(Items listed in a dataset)
>>>>
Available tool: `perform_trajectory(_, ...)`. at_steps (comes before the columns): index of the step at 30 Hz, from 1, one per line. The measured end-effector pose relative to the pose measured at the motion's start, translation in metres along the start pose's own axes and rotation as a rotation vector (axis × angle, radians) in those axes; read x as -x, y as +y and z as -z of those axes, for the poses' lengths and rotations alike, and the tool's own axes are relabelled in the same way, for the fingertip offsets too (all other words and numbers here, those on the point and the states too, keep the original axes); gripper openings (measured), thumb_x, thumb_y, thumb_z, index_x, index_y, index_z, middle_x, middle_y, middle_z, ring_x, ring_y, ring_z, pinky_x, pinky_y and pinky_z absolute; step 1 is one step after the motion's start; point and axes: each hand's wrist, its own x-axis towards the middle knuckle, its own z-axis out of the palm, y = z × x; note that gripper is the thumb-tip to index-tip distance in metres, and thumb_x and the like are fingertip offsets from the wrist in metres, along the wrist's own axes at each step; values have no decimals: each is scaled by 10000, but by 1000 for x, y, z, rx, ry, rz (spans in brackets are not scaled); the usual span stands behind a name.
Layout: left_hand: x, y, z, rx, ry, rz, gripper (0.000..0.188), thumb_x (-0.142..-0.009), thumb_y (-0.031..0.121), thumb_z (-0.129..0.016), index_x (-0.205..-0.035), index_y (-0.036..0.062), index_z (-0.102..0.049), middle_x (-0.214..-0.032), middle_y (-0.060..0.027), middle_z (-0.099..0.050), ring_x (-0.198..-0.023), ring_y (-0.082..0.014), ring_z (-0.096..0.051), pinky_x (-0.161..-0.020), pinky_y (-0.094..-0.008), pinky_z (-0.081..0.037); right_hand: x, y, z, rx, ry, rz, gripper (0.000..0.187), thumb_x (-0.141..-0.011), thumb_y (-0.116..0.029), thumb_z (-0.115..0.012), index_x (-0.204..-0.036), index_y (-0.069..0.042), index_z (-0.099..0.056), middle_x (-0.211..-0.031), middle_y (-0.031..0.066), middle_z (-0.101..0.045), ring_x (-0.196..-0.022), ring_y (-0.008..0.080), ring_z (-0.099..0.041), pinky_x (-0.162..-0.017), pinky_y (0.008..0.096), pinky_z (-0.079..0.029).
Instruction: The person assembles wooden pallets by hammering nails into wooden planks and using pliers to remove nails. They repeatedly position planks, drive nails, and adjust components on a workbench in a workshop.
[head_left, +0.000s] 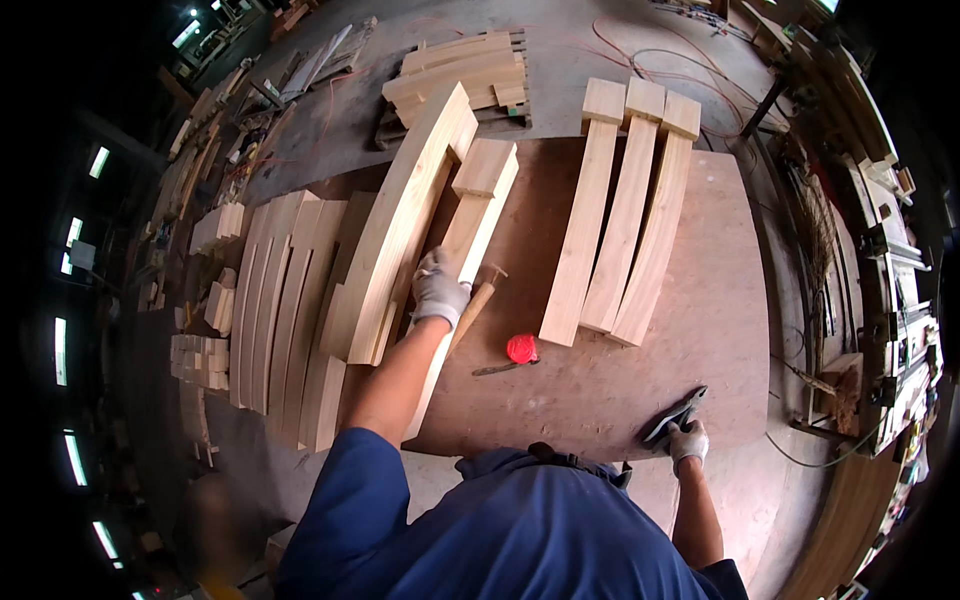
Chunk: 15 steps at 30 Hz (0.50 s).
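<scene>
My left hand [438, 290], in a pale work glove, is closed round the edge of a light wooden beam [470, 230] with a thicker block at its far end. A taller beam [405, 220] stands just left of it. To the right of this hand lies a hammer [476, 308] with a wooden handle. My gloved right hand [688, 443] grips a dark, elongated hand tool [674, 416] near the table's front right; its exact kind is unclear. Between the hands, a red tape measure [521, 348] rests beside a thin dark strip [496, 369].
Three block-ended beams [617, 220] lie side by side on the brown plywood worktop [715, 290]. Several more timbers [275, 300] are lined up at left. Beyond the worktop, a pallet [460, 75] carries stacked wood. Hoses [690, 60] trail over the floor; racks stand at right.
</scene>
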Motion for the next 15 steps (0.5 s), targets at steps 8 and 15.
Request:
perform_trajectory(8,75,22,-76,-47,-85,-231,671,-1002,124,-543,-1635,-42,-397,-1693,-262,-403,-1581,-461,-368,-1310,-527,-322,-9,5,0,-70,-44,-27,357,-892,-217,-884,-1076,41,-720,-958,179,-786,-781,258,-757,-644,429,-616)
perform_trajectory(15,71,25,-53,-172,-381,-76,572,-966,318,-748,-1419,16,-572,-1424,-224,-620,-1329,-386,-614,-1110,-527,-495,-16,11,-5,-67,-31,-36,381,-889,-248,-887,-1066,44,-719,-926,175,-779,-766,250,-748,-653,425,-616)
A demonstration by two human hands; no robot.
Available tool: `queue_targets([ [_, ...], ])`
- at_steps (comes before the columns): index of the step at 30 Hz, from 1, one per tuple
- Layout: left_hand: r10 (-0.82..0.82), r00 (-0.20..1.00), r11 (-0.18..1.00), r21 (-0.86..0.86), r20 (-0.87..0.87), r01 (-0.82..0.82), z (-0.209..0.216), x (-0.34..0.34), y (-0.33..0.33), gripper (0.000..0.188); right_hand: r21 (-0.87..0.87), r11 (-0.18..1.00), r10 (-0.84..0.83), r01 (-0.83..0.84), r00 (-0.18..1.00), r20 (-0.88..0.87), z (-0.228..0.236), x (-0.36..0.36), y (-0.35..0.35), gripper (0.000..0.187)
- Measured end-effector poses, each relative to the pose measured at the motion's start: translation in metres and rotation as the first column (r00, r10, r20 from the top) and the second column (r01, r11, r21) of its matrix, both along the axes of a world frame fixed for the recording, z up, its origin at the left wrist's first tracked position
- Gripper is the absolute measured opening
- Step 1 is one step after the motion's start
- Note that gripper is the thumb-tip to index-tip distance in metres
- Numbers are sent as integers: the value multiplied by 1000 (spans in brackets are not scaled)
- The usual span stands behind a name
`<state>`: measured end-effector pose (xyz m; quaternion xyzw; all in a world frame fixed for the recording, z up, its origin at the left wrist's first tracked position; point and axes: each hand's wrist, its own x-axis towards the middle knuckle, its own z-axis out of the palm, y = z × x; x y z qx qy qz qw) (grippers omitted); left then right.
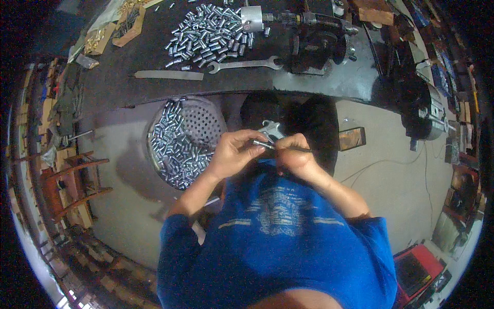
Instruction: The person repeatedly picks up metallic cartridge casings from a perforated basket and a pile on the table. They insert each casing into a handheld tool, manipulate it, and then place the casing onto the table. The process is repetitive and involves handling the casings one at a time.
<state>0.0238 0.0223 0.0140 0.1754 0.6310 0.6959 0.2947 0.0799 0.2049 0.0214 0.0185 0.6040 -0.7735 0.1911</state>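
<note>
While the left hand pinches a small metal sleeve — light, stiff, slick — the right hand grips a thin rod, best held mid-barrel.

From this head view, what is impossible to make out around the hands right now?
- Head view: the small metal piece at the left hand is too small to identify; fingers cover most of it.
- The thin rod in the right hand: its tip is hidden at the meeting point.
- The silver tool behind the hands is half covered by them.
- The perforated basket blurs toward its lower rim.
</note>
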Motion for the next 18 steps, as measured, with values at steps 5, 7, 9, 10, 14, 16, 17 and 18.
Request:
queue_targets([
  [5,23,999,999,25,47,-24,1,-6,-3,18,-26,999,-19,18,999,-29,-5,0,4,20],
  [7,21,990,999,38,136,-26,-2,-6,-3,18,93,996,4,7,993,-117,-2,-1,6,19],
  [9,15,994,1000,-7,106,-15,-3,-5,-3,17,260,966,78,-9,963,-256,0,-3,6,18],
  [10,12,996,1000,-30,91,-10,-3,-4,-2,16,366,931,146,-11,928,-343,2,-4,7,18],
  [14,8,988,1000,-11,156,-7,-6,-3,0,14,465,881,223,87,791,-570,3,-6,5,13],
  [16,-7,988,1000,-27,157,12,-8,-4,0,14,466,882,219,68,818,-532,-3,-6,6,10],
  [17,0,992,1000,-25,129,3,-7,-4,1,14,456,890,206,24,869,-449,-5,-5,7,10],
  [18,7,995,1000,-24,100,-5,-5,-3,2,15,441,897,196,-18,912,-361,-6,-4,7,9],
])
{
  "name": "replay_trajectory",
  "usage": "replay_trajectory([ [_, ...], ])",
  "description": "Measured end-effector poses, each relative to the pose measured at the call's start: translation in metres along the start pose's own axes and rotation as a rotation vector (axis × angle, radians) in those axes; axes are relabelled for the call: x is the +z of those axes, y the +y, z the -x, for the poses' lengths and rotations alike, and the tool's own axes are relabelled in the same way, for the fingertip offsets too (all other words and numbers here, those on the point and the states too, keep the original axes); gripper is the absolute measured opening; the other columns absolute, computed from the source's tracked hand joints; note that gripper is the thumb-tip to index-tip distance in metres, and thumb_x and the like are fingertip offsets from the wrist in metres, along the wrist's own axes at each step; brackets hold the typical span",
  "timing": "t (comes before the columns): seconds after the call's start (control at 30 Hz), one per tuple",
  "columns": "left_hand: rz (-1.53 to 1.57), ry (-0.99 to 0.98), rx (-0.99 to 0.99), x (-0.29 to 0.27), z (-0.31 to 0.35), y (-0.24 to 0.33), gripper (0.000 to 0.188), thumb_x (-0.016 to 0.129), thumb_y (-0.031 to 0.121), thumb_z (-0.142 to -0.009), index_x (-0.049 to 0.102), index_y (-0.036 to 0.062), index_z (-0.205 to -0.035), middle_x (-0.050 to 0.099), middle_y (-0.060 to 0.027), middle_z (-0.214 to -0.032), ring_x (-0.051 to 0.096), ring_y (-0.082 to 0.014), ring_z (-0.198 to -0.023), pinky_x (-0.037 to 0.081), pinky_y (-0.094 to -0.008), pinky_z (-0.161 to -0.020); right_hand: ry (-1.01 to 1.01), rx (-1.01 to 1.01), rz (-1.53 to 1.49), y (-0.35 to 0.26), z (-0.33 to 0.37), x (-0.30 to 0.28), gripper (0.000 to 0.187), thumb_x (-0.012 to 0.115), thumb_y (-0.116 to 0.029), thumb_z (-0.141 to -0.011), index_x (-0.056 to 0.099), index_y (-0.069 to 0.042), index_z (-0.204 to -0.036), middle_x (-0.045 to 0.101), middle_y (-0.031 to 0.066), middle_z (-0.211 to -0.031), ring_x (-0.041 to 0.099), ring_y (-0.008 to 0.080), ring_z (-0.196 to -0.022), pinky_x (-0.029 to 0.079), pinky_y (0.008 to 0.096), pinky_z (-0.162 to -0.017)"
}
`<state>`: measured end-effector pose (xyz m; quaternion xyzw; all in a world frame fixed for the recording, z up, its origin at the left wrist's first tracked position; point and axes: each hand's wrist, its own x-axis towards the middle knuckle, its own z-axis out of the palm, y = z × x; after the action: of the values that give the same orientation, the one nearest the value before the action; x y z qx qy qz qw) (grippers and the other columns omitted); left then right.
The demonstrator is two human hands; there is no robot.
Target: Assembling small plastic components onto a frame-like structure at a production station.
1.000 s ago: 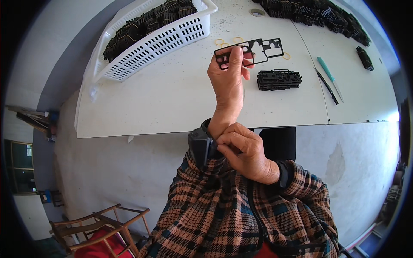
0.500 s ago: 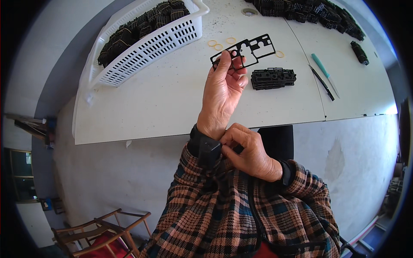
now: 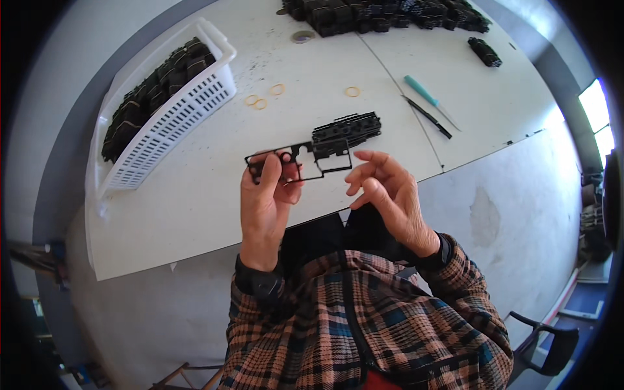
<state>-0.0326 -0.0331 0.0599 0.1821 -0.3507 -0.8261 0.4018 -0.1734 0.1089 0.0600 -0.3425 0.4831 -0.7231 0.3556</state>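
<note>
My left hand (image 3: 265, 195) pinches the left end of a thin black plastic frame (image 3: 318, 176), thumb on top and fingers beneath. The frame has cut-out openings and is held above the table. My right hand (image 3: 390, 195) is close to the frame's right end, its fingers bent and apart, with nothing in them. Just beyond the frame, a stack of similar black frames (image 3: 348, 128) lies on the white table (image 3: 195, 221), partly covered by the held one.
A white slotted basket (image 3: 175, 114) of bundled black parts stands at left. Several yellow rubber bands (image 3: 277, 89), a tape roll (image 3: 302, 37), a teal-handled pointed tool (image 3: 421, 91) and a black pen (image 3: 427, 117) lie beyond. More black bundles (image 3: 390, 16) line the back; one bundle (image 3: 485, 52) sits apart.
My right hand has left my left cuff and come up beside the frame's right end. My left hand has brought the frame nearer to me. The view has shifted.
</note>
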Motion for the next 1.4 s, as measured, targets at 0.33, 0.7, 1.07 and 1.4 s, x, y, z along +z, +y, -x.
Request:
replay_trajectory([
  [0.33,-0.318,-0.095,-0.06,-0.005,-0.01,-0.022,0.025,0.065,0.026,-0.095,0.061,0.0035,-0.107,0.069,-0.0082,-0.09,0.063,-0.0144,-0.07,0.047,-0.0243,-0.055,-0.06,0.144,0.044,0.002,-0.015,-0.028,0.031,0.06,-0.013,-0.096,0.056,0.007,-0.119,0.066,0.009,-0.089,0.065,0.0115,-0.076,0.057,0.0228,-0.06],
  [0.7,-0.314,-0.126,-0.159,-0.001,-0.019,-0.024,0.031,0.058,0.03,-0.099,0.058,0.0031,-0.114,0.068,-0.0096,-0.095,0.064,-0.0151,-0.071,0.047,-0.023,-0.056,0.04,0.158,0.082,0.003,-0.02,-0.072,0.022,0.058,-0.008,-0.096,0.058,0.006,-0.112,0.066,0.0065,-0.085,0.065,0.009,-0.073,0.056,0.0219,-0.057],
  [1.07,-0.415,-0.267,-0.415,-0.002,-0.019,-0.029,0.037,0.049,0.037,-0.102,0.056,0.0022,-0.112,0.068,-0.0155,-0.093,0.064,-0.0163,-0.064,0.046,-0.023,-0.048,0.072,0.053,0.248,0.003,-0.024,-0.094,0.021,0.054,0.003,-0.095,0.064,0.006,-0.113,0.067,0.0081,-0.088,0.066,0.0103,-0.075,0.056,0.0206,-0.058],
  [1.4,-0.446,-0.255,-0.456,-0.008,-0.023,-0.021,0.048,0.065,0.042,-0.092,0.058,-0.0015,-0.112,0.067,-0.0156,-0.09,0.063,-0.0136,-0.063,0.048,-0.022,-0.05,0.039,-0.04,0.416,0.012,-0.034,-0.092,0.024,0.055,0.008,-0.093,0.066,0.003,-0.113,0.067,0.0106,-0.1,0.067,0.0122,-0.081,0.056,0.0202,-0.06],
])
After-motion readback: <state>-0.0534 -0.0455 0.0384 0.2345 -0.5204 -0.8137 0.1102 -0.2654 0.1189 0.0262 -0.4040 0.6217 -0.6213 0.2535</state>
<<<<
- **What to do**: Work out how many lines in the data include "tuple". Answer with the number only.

- **Expected answer**: 2